* **Action item**
Once the line containing "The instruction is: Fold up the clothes" is found, return it and every line that follows, up to and including the final line of the material, exactly as written.

* **Records shown**
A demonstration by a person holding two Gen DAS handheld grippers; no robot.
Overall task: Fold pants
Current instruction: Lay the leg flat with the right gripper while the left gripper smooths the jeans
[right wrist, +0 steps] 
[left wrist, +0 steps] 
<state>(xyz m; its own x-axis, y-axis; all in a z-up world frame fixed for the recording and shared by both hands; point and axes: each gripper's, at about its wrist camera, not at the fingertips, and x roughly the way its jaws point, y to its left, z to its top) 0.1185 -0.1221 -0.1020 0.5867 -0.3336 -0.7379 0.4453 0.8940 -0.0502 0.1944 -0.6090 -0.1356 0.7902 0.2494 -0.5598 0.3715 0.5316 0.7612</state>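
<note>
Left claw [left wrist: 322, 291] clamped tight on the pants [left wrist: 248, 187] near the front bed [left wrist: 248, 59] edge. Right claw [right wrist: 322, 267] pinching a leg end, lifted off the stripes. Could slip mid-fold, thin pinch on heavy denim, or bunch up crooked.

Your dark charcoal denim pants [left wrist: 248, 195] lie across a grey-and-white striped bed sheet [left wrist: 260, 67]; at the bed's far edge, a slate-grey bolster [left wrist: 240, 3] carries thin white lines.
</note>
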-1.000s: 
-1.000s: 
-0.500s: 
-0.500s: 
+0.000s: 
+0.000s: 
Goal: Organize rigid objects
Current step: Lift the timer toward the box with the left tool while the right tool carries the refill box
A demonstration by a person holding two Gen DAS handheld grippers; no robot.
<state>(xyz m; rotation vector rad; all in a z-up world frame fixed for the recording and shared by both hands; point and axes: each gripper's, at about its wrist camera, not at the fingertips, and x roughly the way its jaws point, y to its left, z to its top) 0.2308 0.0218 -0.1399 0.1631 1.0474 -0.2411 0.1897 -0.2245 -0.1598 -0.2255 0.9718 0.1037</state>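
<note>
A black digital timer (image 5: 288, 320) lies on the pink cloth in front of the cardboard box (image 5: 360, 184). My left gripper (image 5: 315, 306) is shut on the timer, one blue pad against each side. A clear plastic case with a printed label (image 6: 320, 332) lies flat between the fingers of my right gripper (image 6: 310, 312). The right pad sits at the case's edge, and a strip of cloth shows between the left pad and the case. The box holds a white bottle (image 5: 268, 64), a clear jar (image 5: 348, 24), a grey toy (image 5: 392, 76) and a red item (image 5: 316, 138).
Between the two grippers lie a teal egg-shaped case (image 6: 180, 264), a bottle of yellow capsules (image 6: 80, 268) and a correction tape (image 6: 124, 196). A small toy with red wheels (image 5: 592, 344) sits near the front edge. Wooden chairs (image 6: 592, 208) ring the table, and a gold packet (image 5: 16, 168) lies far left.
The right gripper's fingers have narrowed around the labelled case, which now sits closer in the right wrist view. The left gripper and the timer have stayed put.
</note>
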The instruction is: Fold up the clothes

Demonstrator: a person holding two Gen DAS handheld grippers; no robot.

* **Written answer**
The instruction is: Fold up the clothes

Demonstrator: a person holding two Gen DAS handheld grippers; no robot.

That completes the answer to the exercise.